• _Exercise requirements_
From the entries, filter out every line that lacks "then" and copy the rest.

• _Given records_
****************

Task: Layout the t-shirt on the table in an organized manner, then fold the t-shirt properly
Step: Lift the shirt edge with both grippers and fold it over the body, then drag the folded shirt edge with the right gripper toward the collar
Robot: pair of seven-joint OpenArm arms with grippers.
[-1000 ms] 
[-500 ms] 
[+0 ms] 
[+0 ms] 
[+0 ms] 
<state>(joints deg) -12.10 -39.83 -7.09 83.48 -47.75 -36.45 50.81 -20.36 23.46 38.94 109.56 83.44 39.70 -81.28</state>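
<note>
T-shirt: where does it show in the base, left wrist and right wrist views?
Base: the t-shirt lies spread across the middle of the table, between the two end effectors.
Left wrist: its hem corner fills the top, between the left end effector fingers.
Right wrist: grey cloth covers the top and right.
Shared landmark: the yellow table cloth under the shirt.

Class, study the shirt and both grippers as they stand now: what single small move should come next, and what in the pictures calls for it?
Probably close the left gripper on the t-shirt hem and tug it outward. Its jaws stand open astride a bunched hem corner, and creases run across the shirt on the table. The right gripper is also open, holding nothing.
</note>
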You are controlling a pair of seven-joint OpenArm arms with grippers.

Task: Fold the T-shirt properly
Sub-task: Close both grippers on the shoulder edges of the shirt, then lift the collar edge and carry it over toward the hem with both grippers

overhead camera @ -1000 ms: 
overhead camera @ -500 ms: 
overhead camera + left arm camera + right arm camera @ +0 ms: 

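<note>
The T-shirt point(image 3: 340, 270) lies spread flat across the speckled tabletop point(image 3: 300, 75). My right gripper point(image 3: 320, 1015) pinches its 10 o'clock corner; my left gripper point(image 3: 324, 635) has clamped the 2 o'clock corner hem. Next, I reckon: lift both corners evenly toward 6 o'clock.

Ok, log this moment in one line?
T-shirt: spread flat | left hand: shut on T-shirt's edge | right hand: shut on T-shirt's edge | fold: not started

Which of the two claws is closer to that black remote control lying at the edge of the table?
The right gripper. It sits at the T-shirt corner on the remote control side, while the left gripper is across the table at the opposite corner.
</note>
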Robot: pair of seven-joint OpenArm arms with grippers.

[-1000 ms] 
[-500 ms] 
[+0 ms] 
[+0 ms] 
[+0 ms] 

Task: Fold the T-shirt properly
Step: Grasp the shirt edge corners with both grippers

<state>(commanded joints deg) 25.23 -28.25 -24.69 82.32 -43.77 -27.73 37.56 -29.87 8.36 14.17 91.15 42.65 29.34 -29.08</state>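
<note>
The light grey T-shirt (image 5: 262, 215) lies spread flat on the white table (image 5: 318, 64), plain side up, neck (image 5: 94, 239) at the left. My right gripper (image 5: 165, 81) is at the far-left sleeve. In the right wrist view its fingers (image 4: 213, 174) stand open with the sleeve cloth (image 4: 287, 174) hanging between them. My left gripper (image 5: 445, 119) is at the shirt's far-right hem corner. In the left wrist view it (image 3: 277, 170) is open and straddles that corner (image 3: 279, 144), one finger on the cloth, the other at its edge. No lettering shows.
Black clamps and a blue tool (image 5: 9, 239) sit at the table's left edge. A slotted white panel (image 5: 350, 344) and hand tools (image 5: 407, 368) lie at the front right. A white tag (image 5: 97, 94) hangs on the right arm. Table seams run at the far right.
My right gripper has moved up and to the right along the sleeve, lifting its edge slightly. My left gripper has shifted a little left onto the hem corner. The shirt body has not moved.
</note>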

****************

• _Response to this exercise_
Task: Layout the t-shirt on the table in an organized manner, then fold the t-shirt properly
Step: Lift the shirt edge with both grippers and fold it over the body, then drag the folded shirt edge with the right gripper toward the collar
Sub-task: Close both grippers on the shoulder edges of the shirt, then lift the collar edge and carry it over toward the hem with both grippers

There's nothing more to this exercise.